Ramadhan sebagai tamu agung itu telah berlalu meninggalkan kita, secara perlahan dan berangsur ia meninggalkan kita. Puncaknya adalah saat matahari kemarin sore cahayanya redup dan terbrnam di ufuk barat, ikut hilang dalam pekatnya kegelapan malam, saat itulah Ramadhan benar-benar meninggalkan kita.
Bagi orang-orang yang menyambut kehadiran Ramadhan dengan sukacita dan melayaninya dengan peningkatan ibadah, tentu membawa kesan yang terindah dalam hidupnya. Karena itu, wajarlah kalau orang-orang yang beriman merasa bersedih saat berpisah dengan bulan Ramadhan, sebab dia tidak mengetahui apakah Ramadhan tahun yang akan datang masih bisa berjumpa atau tidak.

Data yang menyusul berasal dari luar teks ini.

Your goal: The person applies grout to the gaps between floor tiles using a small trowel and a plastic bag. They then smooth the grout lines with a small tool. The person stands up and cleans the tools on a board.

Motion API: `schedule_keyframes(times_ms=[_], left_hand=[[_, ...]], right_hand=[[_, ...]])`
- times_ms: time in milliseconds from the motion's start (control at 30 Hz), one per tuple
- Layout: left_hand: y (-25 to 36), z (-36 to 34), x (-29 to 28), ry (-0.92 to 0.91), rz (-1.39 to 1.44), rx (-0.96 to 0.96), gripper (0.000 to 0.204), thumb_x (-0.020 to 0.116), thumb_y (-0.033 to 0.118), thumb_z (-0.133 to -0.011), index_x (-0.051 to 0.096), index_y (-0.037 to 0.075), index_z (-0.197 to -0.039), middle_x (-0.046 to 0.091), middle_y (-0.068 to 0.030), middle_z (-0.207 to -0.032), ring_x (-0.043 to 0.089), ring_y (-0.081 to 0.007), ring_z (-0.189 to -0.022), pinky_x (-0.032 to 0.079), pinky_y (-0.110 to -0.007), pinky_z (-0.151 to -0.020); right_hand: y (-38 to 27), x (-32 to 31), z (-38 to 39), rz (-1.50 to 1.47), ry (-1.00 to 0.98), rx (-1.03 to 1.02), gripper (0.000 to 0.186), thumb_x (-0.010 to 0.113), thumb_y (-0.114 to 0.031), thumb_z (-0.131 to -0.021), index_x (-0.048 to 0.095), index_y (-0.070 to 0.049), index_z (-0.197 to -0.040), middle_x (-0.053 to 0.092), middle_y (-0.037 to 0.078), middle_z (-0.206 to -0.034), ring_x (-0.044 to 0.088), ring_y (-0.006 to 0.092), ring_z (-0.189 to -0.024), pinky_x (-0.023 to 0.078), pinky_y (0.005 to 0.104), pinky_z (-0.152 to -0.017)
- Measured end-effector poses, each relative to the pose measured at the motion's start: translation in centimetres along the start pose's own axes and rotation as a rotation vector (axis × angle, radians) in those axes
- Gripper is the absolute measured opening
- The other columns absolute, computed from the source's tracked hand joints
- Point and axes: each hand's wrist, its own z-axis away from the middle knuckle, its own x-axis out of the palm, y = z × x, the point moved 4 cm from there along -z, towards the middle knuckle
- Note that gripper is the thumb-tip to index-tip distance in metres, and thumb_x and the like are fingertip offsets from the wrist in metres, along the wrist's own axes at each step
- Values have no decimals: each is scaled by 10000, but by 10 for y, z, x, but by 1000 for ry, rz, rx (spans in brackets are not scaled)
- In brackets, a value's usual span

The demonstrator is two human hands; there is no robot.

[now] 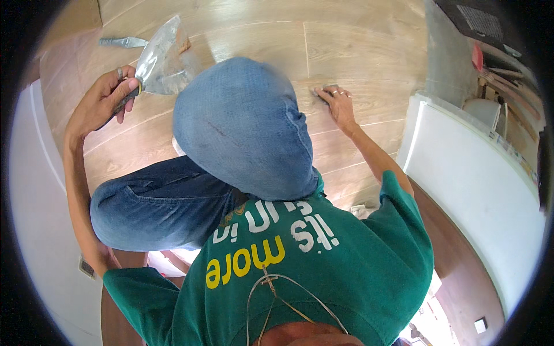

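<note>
My left hand (107, 97) is closed around the dark handle of a wide putty knife (156, 56). Its broad metal blade is smeared and points up and away, and a brownish bit shows by its far edge. On the right, my right hand (340, 106) presses fingers down on the wood-look tiled floor (363, 63). Under those fingertips is a small greyish piece, mostly covered, and I cannot tell its kind. Just left of the putty knife lies a narrow grey tool (123, 42), blade-like at one end.
Bent knees in blue jeans (236, 115) rise between my hands. Low white walls stand on the left (37, 167) and right (461, 173). Beyond the right wall, on grey ground (453, 63), lie wood strips (511, 89) and a red object (477, 57). A brown board (72, 17) is at the far left.
</note>
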Motion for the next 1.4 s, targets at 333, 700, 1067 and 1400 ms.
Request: schedule_keyframes(times_ms=[333, 700, 1067, 1400], left_hand=[[-2, -2, -1, -15, 22, -8, 383, 502, 432, -1091, 588, 85, -954, 530, 23, -643, 495, -51, -526, 424, -213, -466], [-1, 2, -4, -21, 13, -28, 374, 507, 430, -1091, 572, 93, -940, 528, 22, -649, 500, -47, -531, 439, -210, -472], [3, -3, -5, -63, 0, -27, 368, 504, 421, -1094, 568, 96, -932, 527, 21, -634, 500, -48, -525, 436, -208, -462], [9, -1, -2, -48, 0, -41, 366, 510, 418, -1091, 579, 91, -941, 520, 23, -633, 499, -54, -527, 448, -213, -477]], right_hand=[[49, -4, 6, 126, 130, 24, 641, 624, 13, -841, 622, -303, -1398, 645, 6, -1279, 583, 239, -1201, 365, 518, -1078], [53, -7, 4, 144, 81, 16, 624, 593, 25, -868, 617, -279, -1411, 650, 6, -1277, 580, 220, -1213, 339, 499, -1121], [78, -3, 23, 176, 56, 46, 613, 596, 13, -881, 616, -293, -1413, 630, 6, -1305, 582, 251, -1215, 370, 521, -1104], [50, -9, 2, 35, 44, 48, 588, 619, 25, -849, 669, -286, -1345, 670, 31, -1233, 611, 250, -1180, 386, 505, -1091]])
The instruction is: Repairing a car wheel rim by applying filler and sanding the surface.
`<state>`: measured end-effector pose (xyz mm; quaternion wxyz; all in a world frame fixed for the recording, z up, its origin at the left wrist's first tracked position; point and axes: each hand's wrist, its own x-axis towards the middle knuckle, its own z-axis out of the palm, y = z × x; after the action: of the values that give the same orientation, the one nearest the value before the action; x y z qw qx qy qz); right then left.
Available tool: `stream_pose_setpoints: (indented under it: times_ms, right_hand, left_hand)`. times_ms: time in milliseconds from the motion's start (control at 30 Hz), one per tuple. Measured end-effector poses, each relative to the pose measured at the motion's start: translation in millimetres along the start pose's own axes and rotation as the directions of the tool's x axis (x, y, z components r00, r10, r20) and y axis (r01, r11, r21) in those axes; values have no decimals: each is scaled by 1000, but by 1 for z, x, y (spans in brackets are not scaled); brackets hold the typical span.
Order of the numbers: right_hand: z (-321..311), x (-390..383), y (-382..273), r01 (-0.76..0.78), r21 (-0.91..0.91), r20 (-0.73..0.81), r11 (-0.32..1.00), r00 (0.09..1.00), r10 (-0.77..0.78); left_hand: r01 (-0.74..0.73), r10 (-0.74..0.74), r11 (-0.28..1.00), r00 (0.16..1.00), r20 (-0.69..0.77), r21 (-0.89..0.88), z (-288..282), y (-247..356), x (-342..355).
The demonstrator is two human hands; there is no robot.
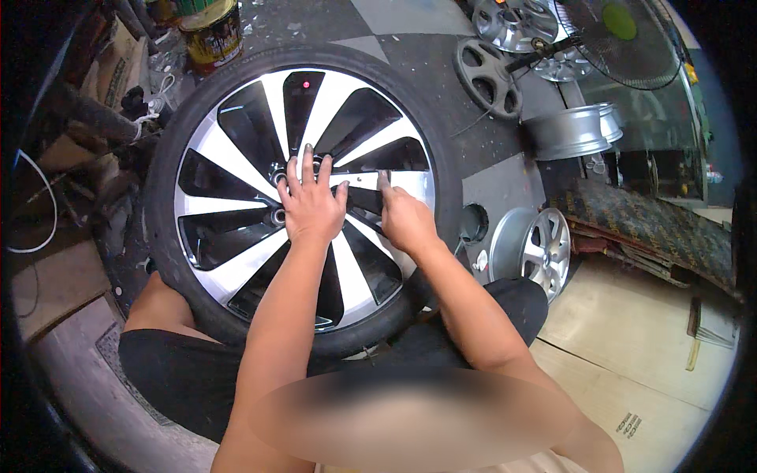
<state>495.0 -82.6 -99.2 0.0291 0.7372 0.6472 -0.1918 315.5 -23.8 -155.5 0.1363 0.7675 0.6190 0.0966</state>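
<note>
A car wheel (374, 281) with white-and-black spokes, its black tire (169, 260) mounted, lies face up between my knees. Over the hub and its bolt holes my left hand (314, 205) rests flat, fingers spread on the rim's face. My right hand (408, 219) is on the spoke that runs right from the hub. Its fingers are curled, with a dark, greyish fingertip pressed on the spoke. Whatever it may hold is too small or hidden to name. A small dark speck shows on the white spoke just left of that fingertip. The hub centre is mostly covered.
At far right stand a fan (623, 39) and several loose alloy rims, one silver rim (572, 132) on its side. Another rim (530, 251) is beside my right knee. A paint can (211, 38) stands beyond the tire. Cardboard (631, 347) covers the floor at right.
</note>
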Motion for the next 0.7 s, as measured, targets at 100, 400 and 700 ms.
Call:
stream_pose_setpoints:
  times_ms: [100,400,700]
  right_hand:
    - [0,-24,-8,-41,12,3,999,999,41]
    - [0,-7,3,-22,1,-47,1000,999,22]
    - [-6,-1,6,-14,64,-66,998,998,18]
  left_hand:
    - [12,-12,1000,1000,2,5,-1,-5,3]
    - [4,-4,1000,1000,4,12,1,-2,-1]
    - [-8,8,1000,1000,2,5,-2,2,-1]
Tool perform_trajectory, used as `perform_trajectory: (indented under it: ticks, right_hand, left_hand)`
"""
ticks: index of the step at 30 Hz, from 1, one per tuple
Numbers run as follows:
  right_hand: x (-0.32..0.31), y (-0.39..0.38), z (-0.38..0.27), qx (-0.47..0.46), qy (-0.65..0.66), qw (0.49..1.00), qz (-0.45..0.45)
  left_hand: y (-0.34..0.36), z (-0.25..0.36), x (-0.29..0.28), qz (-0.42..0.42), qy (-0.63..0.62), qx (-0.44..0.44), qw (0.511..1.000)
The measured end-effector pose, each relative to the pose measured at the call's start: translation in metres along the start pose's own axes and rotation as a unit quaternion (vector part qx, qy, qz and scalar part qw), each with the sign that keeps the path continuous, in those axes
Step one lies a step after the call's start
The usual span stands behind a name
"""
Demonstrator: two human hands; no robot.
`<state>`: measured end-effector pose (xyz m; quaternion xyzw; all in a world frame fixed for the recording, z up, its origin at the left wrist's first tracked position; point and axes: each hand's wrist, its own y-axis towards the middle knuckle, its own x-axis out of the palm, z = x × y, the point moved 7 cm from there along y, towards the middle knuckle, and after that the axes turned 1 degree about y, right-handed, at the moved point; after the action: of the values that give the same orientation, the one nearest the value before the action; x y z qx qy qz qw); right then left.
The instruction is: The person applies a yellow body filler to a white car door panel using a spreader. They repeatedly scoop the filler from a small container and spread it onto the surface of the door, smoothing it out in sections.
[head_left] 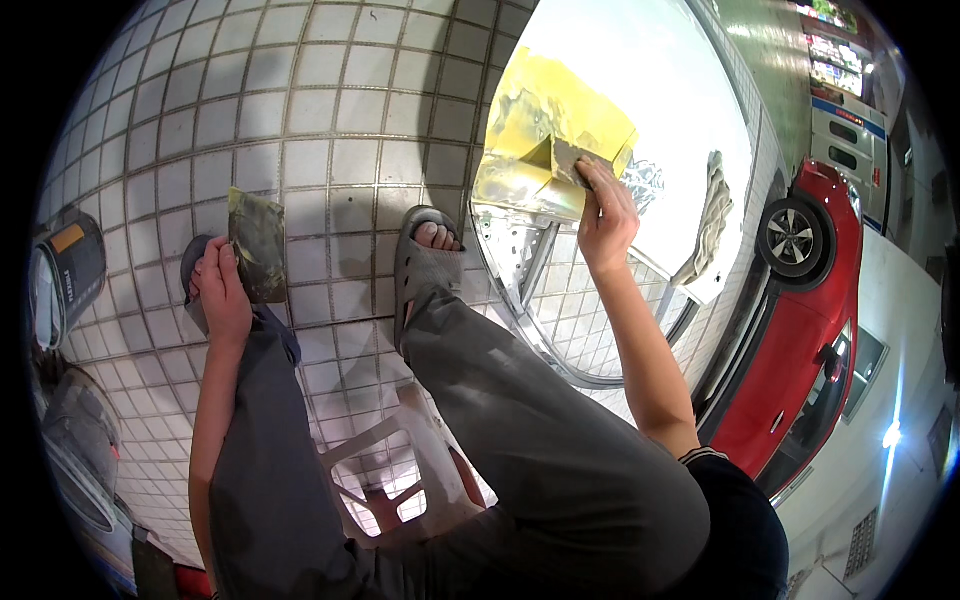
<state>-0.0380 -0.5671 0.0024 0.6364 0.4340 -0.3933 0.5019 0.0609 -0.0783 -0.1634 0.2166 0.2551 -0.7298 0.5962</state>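
Observation:
My right hand [612, 218] grips a thin, dark putty spreader [569, 160], its edge against a broad patch of yellow putty [550, 95]. That patch covers the lower left part of a white car door panel [690, 85], which lies detached to my right with its window frame toward me. At the left, over my foot, my left hand [224, 290] pinches the side of a flat, dark rectangular mixing plate [258, 245] smeared with yellowish putty. The plate is well apart from the door. Some of the right fingertips are hidden behind the spreader.
A crumpled greyish cloth-like strip [712, 215] lies on the door's right side. Tubs [72, 265] and a clear plastic-looking container [80, 440] stand at the far left. A plastic stool [430, 480] is beneath me on the tiled floor. A red car [800, 350] stands at the right.

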Motion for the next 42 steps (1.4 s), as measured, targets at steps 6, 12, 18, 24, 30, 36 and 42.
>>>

Hari ini di hati orang-orang yang beriman tentu berbaur antara rasa sedih dan gembira. Sedih karena Ramadhan sebagai tamu yang mulia sudah berlalu dari kehidupannya. Seolah-olah dia meninggalkan pesan; Selamat tinggal hamba-hamba Allah yang beriman. Tahun depan aku akan datang kembali walaupun kalian belum tentu ada dalam kehadiranku nanti. Kalau diibaratkan Ramadhan itu manusia, dapatkah kita merasakan lambaian tangan dan senyum indahnya saat ia bergegas meninggalkan kita?. Adakah kesan yang baik kita berikan kepadanya?. Kita layanikah dia selama menjadi tamu kita? Kenangan indahkah yang dia bawa pergi atau kenangan yang buruk?. Tentu, hal seperti ini yang dirasakan pilu manakala mengenang perpisahan dengan tamu agung yang penuh dengan kemuliaan.

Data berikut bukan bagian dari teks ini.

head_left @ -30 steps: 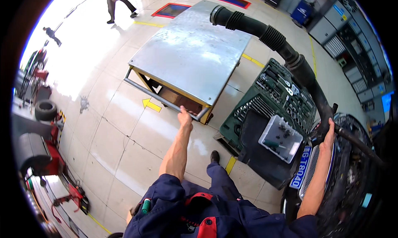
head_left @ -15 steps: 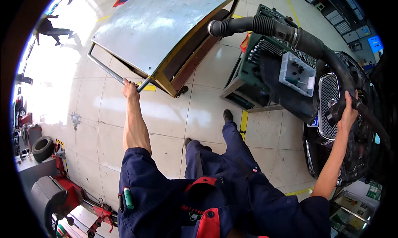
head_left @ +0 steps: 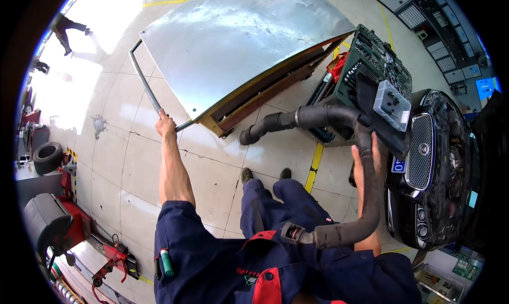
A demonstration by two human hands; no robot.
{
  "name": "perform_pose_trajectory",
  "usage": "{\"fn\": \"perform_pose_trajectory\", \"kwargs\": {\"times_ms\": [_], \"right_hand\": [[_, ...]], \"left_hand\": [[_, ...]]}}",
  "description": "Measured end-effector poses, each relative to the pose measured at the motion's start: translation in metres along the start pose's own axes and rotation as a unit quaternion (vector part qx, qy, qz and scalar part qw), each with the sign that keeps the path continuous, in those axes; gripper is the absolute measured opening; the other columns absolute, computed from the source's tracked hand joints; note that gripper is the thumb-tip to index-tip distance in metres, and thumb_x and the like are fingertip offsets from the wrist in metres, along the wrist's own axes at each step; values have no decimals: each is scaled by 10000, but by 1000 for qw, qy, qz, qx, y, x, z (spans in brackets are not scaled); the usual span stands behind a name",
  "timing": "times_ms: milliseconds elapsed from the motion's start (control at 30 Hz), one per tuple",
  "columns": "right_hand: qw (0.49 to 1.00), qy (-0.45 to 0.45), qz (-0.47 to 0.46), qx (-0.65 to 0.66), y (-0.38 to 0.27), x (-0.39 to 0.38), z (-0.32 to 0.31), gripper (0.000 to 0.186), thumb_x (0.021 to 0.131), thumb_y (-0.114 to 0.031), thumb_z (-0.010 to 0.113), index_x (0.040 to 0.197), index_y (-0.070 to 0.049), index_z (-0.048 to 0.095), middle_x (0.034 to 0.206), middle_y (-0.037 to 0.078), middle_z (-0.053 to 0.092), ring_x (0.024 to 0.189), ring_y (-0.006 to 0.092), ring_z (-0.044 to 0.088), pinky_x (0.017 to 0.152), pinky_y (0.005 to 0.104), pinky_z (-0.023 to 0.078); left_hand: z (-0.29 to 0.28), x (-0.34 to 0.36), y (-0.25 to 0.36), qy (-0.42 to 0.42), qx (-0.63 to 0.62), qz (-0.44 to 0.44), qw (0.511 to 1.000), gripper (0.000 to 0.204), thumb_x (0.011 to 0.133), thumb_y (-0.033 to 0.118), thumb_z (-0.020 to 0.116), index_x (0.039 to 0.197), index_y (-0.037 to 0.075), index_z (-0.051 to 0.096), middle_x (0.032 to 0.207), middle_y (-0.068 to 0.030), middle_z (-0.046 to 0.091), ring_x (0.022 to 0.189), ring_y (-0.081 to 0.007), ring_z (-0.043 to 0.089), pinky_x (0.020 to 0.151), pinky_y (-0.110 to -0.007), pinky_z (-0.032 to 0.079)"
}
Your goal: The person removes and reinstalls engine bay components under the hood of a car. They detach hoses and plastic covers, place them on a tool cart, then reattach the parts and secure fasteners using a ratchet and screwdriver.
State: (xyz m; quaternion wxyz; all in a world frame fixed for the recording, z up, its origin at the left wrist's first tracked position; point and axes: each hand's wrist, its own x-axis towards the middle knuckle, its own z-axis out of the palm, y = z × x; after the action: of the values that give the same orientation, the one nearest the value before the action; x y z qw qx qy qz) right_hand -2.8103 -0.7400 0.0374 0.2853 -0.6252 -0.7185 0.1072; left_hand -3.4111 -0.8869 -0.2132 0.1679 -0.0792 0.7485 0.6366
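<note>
My left hand [head_left: 166,125] is wrapped round the tubular metal handle [head_left: 143,80] of a metal-topped cart [head_left: 238,49], near the handle's right end. In my right hand [head_left: 366,161] is a black air intake hose [head_left: 326,115] with ribbed sections and clamps. One end of the hose points left, close to the cart's near corner. Its other branch curves down in front of my body, ending in a connector [head_left: 291,232]. The hose hides part of my right hand and forearm.
Right of the cart stands a tool trolley with an open green socket set [head_left: 382,55] and a clear plastic bin [head_left: 392,105]. A black car [head_left: 424,161] with exposed front is at the right. At lower left are a red-grey machine [head_left: 69,219] and a tire [head_left: 48,157].
My right hand has brought the hose left and nearer my body, away from the car. In view, the cart now sits closer to the tool trolley, my left hand still on its handle.
</note>
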Motion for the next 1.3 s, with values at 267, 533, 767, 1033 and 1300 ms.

Kaum Muslimin jama’ah shalat Id yang saya muliakan...........!
Di sisi lain, hari ini kita  tentu merasa gembira, karena kita telah usai melaksanakan ibadah puasa selama satu bulan pada bulan Ramadhan. Rasa gembira itu tentu lebih dirasakan oleh orang-orang yang benar-benar melaksanakan amal ibadah pada bulan Ramadhan tersebut. Sebab, hari ini adalah merupakan hari kemenangan setelah selama satu bulan kita berjuang melatih diri untuk mengendalikan hawa nafsu dalam melaksanakan ibadah puasa.
Pada pagi hari yang khidmat berselimutkan rahmat dan kebahagiaan ini, pantas dan wajar kalau kita bersyukur kehadirat Allah atas segala curahan rahmat dan nikmatNya kepada kita, sehingga kita dapat melaksanakan shalat Idul fitri di tempat yang berbahagia ini.

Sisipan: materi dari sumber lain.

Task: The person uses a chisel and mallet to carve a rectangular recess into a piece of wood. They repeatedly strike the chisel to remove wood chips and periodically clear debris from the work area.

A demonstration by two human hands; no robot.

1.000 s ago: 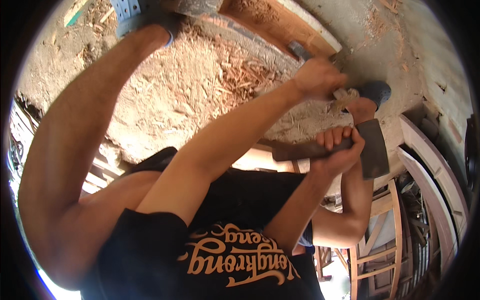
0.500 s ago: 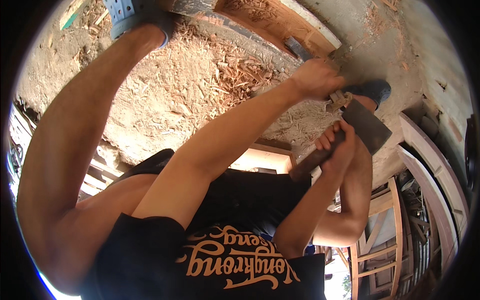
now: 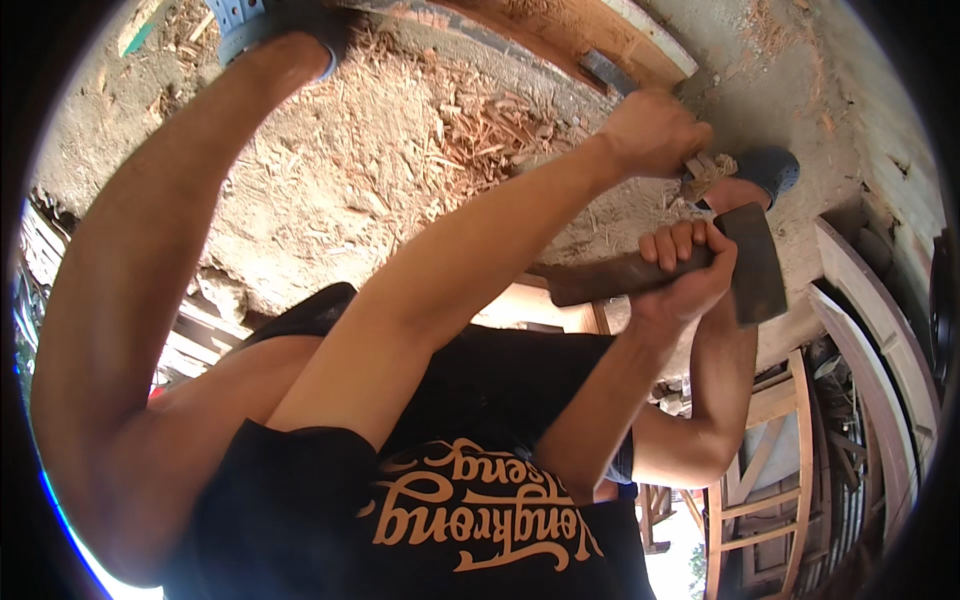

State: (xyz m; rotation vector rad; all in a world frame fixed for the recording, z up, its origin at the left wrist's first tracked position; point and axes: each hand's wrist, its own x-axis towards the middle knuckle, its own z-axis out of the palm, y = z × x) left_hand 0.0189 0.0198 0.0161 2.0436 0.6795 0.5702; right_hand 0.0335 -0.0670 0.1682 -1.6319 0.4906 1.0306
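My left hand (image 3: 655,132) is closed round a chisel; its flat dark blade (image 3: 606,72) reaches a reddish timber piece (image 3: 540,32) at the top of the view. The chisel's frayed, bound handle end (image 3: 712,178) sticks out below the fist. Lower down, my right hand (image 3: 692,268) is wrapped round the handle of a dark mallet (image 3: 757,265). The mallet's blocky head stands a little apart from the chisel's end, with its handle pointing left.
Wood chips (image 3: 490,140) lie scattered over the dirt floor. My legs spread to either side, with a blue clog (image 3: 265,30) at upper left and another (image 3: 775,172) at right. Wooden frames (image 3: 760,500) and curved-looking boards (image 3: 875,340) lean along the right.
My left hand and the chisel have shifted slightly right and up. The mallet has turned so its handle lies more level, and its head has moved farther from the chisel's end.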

Alunan takbir, tahmid, taqdis dan tahlil berkumandang sebagai tanda membesarkan dan mengagungkan asma Allah SWT. Alunan takbir yang dikumandangkan lebih dari satu setengah milyar ummat manusia di muka bumi ini, membahana di setiap sudut kehidupan, baik di Masjid- Masjid, di Lapangan, di Surau, di Kota maupun di Desa, dan di seluruh negeri yang terdapat umat Islam. Bahkan di daerah-daerah yang sedang mendapatkan cobaan besar dari Allah SWT, seperti saudara-saudara kita umat Islam yang ada di Rohingya - Myanmar, ummat Islam di Palestina dan di berbagai tempat lainnya.
Kalimat takbir itu juga kita kumandangkan di sini, di bumi tempat kita bersujud dan bersimpuh ini untuk menghadapkan wajah kepada Allah SWT. Iramanya memenuhi ruang antara langit dan bumi, yang dapat menggetarkan Qolbu, terutama bagi orang-orang yang beriman kepada Allah.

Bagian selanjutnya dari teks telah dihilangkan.